I also use it in reverse. If I am going around a hill in the mist wanting to descend at a certain point, I take a slope aspect off the map for that line of descent, just a normal bearing process crossing the contours at right angles. In effect I have a pre-set slope aspect. I now walk around the hill with the base plate pointing out from the hill as though taking a slope aspect from the ground. As I progress Fred slowly appears to rotate into his shed at which point I know I can simply descend just focusing on crossing the contours at right angles towards my destination.

Elements of navigation
Lockdown boredom research into the science behind our ability to navigate led me to doodle a simple model to try to illustrate the complexity of subject and skills we use. It's a work in progress. All these elements are interlinked. The key to teaching or learning navigation is trying to get them appropriately matched and in context.

Fundamentally, navigation is decision making.
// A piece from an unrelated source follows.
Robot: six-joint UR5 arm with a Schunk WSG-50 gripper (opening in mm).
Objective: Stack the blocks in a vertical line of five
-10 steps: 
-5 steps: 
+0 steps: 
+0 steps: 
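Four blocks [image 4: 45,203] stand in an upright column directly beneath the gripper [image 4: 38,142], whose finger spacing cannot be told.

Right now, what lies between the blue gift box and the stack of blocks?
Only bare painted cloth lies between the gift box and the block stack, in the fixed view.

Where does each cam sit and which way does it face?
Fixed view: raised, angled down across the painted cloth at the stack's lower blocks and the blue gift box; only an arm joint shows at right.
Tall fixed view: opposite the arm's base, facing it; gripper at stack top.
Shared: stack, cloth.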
There is a lot in that from planning to terrain experience, judgement and confidence.

Observation and way finding are all the navigational skills humans developed before maps and compasses. Spatial awareness and terrain confidence help us create cognitive or mental maps.

Maps and compasses are the tools that interlink with and support the other two main elements.
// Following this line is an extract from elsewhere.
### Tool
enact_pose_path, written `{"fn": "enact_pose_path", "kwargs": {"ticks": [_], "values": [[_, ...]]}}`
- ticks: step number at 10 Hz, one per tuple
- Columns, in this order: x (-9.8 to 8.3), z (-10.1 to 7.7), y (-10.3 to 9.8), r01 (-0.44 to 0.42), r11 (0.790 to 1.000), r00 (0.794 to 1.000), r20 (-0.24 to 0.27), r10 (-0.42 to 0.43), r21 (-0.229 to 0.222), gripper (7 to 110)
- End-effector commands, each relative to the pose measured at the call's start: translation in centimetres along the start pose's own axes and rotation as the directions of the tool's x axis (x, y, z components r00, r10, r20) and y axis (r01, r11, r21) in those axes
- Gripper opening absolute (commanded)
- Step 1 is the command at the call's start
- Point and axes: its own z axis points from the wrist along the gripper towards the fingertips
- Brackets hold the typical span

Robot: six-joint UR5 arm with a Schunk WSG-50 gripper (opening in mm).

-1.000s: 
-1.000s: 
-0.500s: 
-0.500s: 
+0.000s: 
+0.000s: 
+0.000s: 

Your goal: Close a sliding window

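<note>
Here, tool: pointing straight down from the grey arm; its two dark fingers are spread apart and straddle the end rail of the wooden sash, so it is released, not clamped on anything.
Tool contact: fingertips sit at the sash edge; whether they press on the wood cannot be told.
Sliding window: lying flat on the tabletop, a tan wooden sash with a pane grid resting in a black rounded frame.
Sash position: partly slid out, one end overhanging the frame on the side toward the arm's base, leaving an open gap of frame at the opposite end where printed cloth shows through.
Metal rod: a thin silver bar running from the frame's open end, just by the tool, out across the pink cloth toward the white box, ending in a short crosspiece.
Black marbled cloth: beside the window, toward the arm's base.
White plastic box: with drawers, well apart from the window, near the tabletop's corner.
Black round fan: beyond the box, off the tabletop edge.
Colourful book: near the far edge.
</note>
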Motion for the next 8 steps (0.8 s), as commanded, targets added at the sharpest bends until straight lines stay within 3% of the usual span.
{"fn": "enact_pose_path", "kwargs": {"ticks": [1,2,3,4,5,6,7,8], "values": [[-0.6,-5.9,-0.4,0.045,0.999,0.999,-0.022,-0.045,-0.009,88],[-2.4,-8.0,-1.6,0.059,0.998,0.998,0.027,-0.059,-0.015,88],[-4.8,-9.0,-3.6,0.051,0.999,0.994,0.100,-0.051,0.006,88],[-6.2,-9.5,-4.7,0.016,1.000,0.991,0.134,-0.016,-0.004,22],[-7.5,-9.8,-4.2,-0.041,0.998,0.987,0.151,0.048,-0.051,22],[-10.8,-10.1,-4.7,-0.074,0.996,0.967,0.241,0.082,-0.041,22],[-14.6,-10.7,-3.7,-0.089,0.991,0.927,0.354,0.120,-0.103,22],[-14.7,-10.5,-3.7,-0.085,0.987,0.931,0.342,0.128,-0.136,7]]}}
The 3 elements in blue are the underpinning knowledge and cognitive pathways and processes that link the adjacent elements.

These processes have developed with human (and animal) evolution over many thousands of years. What seems astonishing is that within the space of just 30 years the increasing availability of, and reliance on GPS systems, appears to be eroding many thousands of years cognitive pathway development.

Studies during the last decade have demonstrated that habitual use of the GPS fails to develop our spatial awareness and cognitive navigation processes. Furthermore, it appears that the part of the brain required to interact with the GPS, the caudate nucleus, is the same part of the brain that works when interacting with video games. When the caudate nucleus is engaged it appears to block the development of cognitive pathways and use of the hippocampus which stores our map memory information.

Don't get me wrong - the GPS is a fantastic tool, especially combined with digital mapping. I use it regularly professionally and recreationally, but it is the how and when that is significant. Many of us older readers came to using the GPS after having developed our cognitive navigation functions and learnt to navigate with map and compass.

Summary
This series of navigation skills - beginner, intermediate and advanced, is closely related to 3 general levels of terrain confidence; keeping entirely to paths, then exploring short distances off paths and linking linear features. Finally going cross country for multiple legs to point features and often in poor visibility. These are sensible progressions linked to confidence.

The bottom line is we all strive for efficient and accurate navigation within our terrain comfort zone, reducing the error by appropriately integrating all available information and tools.

The good news is that we can all enjoy the outdoors without getting lost and without much technical navigation skill if we choose simple routes on a nice day, keeping the map handy and set so we can follow our progress along the way developing skills and confidence.